Fatwa Ulama
Fatwa Ulama oleh al-Lajnah ad-Daimah Lil Buhuts al-'Ilmiah wal Ifta'

mencela ulama

2 tahun yang lalu
baca 4 menit
Mencela Ulama

Pertanyaan

Kami mendengar dan menemukan beberapa orang yang mengaku sebagai salafi, tapi mereka disibukkan dengan mencela para ulama dan menuduh mereka telah berbuat bid`ah, seakan-akan lisan mereka diciptakan hanya untuk melakukan hal tersebut, dan mereka mengatakan "Kami salafi." Pertanyaannya Semoga Allah menjaga Anda Apa pengertian salafi yang benar? lalu bagaimana sikapnya terhadap kelompok-kelompok Islam zaman sekarang? Semoga Allah membalas Anda dengan balasan yang terbaik karena manfaat yang kami peroleh bersama seluruh kaum Muslimin, sesungguhnya Dia Maha Mendengar doa.

Jawaban

Jika persoalannya seperti yang telah disebutkan, mencela ulama dan menuduh mereka berbuat bid`ah adalah tindakan yang menodai kehormatan dan bukan cara yang dipakai oleh para ulama pendahulu (salaf) dan orang-orang terbaik dari umat (Islam) ini.

Perjuangan para ulama terdahulu (as-salaf as-salih) adalah mengajak kepada al-Quran dan as-Sunnah, dan (mengajak) kepada apa yang telah dilakukan oleh para pendahulu umat ini dari kalangan sahabat radhiyallahu ‘anhum dan orang -orang yang mengikuti mereka (tabi`in) dengan baik, dengan menggunakan cara yang bijak (hikmah), pelajaran yang baik, dan debat yang paling baik.

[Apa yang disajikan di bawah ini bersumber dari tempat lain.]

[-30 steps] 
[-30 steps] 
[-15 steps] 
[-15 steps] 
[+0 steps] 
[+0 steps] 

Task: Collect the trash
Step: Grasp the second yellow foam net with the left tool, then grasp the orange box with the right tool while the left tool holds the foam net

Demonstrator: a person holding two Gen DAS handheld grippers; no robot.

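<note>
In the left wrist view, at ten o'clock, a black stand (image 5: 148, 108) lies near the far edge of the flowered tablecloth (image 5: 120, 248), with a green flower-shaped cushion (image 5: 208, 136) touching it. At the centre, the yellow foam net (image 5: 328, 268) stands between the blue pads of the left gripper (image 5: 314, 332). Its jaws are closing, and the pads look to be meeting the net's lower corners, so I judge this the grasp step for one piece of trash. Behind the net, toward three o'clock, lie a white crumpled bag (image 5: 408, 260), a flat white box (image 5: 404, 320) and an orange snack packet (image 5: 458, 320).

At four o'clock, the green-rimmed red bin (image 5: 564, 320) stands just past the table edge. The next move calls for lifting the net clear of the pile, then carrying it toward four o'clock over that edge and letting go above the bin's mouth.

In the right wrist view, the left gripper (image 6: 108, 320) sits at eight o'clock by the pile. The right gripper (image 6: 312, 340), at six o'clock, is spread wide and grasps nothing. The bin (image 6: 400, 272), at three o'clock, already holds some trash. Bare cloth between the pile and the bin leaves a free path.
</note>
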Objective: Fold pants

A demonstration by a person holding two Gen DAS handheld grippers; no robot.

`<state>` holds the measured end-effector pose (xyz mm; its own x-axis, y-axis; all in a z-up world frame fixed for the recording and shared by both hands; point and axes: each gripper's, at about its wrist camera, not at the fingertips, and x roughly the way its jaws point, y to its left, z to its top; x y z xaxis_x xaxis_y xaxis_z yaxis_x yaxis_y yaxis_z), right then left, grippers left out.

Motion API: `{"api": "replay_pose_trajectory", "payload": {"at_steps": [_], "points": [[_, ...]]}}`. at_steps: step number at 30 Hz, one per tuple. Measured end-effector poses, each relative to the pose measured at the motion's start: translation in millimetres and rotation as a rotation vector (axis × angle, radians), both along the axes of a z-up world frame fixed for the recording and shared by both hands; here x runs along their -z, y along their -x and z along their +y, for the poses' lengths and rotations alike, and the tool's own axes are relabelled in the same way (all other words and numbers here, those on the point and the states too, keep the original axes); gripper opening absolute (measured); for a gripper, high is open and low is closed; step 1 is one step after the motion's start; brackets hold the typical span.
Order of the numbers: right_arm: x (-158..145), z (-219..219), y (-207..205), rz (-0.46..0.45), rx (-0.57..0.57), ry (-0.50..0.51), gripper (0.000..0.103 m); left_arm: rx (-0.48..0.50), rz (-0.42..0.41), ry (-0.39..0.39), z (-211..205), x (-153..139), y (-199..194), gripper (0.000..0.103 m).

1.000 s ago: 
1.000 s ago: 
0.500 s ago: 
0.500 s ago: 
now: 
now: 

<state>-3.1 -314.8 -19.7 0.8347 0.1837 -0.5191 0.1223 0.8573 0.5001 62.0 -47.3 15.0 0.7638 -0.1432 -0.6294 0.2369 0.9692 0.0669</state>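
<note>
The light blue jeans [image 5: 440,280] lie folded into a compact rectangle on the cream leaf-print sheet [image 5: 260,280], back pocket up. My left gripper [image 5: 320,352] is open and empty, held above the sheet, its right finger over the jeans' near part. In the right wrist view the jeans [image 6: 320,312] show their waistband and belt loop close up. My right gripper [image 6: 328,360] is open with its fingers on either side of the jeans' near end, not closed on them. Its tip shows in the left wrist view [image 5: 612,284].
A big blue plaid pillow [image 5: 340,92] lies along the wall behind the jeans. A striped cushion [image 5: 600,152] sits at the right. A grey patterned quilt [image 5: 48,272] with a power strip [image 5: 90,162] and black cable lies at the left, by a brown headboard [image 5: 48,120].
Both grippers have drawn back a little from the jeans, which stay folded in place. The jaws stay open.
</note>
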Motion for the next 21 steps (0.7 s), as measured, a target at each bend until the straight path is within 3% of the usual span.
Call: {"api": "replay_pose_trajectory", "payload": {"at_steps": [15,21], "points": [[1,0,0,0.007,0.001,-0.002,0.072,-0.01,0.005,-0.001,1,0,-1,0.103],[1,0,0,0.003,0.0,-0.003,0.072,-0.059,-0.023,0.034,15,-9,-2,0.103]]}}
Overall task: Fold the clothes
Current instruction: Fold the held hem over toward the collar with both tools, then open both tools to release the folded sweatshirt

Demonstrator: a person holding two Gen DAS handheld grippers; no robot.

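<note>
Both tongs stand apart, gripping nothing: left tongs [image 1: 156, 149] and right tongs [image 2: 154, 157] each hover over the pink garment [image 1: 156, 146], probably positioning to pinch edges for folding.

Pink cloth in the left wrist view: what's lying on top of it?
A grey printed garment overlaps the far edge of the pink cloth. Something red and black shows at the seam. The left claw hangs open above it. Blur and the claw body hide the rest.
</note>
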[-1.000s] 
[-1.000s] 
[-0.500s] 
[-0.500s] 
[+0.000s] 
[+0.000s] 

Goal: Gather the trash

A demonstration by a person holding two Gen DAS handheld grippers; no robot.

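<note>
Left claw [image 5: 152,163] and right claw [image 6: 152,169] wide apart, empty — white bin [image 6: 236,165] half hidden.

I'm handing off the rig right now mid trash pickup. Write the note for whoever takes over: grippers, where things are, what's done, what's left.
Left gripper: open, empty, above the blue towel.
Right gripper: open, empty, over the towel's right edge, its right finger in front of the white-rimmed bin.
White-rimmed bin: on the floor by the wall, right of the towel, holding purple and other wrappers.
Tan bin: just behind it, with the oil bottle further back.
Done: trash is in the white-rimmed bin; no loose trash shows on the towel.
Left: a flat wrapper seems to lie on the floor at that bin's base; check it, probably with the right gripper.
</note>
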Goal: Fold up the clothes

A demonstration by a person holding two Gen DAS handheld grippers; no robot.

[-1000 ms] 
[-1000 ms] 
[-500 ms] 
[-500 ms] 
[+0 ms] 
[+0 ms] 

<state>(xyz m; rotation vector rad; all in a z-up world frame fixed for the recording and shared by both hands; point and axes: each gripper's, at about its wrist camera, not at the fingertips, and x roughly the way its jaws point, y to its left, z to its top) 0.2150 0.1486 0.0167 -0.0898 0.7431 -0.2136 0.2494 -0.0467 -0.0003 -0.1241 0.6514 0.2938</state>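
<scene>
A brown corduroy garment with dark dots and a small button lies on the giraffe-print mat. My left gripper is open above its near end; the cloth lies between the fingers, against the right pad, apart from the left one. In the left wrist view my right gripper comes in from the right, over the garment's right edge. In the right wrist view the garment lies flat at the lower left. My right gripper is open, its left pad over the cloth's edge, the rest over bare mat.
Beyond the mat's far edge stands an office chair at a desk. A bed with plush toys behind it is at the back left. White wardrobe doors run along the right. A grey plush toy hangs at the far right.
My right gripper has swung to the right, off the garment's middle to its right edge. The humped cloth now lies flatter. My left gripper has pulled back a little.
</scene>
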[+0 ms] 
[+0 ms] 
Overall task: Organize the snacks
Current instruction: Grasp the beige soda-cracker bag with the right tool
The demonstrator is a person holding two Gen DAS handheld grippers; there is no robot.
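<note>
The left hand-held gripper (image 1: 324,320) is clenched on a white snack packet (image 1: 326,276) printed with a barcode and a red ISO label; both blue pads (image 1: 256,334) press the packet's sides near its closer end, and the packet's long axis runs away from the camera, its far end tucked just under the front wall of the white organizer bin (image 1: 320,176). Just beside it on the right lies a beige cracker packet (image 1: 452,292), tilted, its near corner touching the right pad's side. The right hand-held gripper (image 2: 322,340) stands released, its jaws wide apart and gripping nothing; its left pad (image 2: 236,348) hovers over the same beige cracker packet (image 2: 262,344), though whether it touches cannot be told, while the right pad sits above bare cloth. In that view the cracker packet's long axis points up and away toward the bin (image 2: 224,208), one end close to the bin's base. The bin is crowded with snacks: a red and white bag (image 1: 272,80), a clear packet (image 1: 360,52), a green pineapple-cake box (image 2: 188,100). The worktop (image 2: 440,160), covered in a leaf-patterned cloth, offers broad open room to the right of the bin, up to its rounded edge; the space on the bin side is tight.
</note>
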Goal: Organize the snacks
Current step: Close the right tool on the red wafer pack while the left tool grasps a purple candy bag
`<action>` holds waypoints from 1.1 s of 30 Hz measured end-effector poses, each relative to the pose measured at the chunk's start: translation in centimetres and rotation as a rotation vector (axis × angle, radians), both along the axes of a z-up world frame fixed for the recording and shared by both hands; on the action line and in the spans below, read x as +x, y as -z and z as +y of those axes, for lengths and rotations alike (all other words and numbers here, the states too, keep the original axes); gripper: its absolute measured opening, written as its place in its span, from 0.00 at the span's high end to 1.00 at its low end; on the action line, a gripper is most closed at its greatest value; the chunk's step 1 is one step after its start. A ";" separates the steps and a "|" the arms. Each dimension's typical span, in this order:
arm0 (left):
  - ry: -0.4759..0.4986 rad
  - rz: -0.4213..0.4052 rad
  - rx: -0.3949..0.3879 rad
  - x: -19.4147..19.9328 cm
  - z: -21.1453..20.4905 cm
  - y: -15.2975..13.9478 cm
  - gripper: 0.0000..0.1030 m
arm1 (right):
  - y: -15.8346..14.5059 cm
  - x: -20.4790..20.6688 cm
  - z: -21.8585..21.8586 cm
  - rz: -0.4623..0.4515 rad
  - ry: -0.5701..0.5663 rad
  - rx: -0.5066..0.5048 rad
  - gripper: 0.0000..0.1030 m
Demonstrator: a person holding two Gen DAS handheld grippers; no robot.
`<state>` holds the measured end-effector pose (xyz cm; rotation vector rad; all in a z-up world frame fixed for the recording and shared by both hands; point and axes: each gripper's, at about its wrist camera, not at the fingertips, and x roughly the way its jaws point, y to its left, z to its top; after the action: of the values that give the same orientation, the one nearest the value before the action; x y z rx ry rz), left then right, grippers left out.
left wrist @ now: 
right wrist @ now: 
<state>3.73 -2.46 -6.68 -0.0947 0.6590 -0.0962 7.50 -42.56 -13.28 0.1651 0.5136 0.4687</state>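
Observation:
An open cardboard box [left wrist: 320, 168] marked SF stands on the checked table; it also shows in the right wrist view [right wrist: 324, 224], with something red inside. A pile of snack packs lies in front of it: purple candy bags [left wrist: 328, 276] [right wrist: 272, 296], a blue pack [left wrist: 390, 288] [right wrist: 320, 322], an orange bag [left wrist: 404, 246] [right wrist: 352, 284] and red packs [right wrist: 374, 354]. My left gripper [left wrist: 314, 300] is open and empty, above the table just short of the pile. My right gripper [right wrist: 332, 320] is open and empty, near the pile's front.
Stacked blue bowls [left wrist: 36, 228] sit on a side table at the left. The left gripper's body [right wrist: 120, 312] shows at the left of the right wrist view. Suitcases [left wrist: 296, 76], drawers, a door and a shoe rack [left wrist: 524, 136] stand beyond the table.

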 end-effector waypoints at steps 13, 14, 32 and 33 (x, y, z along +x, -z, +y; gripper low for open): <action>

Di samping juga mereka berusaha keras untuk mengerjakan apa yang mereka serukan kepada manusia konsisten terhadap kewajiban-kewajiban dalam Islam yang diketahui secara aksioma seperti mengajak kepada kegatan sosial dan kerjasama dalam kebaikan menyatukan kaum Muslimin dalam kebenaran menjauhi perpecahan dan faktor-faktor pemicunya seperti perasaan benci.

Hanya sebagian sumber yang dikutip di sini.